→ **What is required**
Copy the records below verbatim, from the first line through the line containing "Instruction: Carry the", inclusive, and output nothing else.

→ **Input**
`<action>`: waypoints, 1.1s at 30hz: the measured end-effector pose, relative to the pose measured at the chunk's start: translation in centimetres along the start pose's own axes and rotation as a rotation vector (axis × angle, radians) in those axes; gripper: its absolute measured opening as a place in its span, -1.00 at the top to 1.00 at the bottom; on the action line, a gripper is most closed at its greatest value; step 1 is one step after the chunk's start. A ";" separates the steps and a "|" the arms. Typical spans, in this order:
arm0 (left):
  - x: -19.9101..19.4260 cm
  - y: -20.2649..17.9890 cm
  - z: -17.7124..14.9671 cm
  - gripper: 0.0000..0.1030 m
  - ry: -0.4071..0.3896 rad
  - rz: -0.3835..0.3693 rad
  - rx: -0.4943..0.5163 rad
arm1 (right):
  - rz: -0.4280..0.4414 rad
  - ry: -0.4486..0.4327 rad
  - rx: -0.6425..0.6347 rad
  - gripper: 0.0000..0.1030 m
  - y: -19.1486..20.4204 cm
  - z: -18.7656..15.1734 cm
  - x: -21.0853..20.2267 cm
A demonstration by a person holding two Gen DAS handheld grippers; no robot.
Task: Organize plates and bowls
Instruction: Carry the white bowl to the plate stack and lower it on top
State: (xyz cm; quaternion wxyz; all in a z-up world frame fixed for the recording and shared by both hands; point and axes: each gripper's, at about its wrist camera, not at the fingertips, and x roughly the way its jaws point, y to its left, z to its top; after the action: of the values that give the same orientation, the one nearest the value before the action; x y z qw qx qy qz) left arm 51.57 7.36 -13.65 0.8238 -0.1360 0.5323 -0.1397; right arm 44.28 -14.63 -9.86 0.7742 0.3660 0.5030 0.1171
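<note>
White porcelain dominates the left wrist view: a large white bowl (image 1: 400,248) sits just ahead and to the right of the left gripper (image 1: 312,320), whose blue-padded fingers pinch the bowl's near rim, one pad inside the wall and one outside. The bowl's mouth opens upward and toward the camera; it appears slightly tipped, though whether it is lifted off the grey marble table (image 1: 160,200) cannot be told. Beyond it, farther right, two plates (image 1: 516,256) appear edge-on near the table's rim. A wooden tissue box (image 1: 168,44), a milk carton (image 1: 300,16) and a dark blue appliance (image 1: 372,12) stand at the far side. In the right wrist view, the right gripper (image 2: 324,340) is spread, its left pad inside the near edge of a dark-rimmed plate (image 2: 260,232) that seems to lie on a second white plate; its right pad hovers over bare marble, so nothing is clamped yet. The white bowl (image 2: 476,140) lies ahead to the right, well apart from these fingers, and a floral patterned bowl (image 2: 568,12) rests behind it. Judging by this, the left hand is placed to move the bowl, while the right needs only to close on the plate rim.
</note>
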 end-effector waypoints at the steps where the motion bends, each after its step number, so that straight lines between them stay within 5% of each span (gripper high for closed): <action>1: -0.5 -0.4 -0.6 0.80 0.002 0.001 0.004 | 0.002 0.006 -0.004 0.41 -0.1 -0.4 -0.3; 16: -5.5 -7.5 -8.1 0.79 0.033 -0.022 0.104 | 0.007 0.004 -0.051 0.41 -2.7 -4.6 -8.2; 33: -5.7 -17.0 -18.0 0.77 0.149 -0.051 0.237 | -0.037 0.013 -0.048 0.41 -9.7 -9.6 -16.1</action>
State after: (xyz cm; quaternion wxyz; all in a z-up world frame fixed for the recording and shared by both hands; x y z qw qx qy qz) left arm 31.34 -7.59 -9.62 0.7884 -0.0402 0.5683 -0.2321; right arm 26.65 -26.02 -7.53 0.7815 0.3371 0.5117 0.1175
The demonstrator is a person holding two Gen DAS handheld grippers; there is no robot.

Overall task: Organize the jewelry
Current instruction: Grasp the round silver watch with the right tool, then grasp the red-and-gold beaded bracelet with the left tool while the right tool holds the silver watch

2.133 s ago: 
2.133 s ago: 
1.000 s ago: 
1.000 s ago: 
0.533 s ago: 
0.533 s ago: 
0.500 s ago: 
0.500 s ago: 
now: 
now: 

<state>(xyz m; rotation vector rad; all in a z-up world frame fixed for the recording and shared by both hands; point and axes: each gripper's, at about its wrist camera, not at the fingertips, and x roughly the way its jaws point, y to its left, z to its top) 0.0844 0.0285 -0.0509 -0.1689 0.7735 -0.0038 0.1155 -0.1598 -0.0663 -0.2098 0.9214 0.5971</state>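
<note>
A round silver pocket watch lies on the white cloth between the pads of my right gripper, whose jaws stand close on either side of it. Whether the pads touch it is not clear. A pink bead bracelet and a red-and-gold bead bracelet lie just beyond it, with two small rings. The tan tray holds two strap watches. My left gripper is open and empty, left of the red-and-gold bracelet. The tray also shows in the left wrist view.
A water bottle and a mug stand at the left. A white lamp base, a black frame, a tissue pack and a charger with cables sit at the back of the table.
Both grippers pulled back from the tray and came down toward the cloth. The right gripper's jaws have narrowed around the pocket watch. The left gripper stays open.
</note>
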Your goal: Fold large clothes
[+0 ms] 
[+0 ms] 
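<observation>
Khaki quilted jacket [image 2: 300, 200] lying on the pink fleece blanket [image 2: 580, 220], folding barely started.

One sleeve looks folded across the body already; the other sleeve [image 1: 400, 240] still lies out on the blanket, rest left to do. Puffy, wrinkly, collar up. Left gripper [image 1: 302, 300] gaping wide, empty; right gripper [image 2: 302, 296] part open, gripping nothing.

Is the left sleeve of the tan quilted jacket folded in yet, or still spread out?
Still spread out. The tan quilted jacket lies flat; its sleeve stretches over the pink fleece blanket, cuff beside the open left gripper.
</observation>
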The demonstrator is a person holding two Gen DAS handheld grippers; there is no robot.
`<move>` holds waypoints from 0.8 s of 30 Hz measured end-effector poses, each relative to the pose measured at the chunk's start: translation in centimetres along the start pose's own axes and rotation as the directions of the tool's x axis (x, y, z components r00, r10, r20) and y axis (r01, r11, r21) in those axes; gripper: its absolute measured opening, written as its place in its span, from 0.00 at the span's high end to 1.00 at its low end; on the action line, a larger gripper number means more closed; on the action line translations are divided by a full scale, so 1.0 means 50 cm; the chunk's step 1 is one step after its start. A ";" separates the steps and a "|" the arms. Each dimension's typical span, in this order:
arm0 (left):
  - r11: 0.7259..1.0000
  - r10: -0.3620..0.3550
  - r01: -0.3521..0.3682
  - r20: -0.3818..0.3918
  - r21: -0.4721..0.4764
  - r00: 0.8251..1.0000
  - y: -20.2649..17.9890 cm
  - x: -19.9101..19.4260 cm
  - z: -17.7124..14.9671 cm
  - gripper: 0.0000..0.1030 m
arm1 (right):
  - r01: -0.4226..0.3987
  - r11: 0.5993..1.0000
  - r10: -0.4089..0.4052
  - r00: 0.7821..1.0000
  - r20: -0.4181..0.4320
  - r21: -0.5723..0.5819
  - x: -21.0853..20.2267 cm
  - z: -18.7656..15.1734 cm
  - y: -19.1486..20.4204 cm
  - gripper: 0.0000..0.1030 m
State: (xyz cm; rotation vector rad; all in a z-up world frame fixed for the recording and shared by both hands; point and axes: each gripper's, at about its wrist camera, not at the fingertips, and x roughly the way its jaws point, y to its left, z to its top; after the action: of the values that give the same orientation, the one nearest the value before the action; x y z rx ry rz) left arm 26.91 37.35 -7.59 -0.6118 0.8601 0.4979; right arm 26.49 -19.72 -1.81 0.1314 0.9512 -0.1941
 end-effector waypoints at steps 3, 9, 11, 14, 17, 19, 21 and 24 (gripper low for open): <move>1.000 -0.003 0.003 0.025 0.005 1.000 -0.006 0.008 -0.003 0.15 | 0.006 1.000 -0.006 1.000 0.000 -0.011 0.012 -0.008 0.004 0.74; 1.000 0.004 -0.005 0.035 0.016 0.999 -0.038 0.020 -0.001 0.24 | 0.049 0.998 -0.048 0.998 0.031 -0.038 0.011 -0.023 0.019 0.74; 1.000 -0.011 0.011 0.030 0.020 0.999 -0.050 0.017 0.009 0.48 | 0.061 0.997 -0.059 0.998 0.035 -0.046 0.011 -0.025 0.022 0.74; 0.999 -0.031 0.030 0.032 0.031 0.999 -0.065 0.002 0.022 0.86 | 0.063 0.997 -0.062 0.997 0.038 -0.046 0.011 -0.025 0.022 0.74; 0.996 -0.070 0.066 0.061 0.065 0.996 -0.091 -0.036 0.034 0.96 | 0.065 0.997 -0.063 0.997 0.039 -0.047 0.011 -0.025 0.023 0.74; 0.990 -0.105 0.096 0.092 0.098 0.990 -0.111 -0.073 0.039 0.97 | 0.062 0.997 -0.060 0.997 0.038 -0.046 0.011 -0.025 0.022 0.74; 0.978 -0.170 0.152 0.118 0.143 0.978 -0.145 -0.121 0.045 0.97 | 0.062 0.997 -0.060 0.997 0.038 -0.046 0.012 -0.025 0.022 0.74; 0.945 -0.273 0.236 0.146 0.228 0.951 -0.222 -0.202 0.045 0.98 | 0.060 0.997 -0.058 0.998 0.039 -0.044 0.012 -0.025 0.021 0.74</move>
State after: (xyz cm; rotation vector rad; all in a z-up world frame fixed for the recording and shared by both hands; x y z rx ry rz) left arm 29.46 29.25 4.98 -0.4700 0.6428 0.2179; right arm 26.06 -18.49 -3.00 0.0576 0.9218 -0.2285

→ **Result of the exercise**
`<action>`: waypoints, 1.1s at 30hz: the measured end-effector pose, relative to the pose measured at the chunk's start: translation in centimetres along the start pose's own axes and rotation as a rotation vector (axis × angle, radians) in those axes; gripper: its absolute measured opening as a place in its span, -1.00 at the top to 1.00 at the bottom; on the action line, a gripper is most closed at its greatest value; step 1 is one step after the chunk's start. A ";" separates the steps and a "|" the arms. Typical spans, in this order:
arm0 (left):
  - x: -19.9101..19.4260 cm
  - y: -20.2649..17.9890 cm
  - z: -17.7124..14.9671 cm
  - gripper: 0.0000..0.1030 m
  - ry: -0.4071..0.3896 rad
  - rz: -0.3835..0.3693 rad
  - rx: -0.4943..0.5163 rad
arm1 (right):
  - rz: -0.4280..0.4414 rad
  - ry: -0.4486..0.4327 rad
  - rx: -0.6425..0.6347 rad
  - gripper: 0.0000..0.1030 m
  - y: -19.1486..20.4204 cm
  - z: -18.7656..15.1734 cm
  - x: -21.0853..20.2267 cm
A demonstration by a person holding two Gen DAS handheld grippers; no robot.
Task: Organize plates and bowls
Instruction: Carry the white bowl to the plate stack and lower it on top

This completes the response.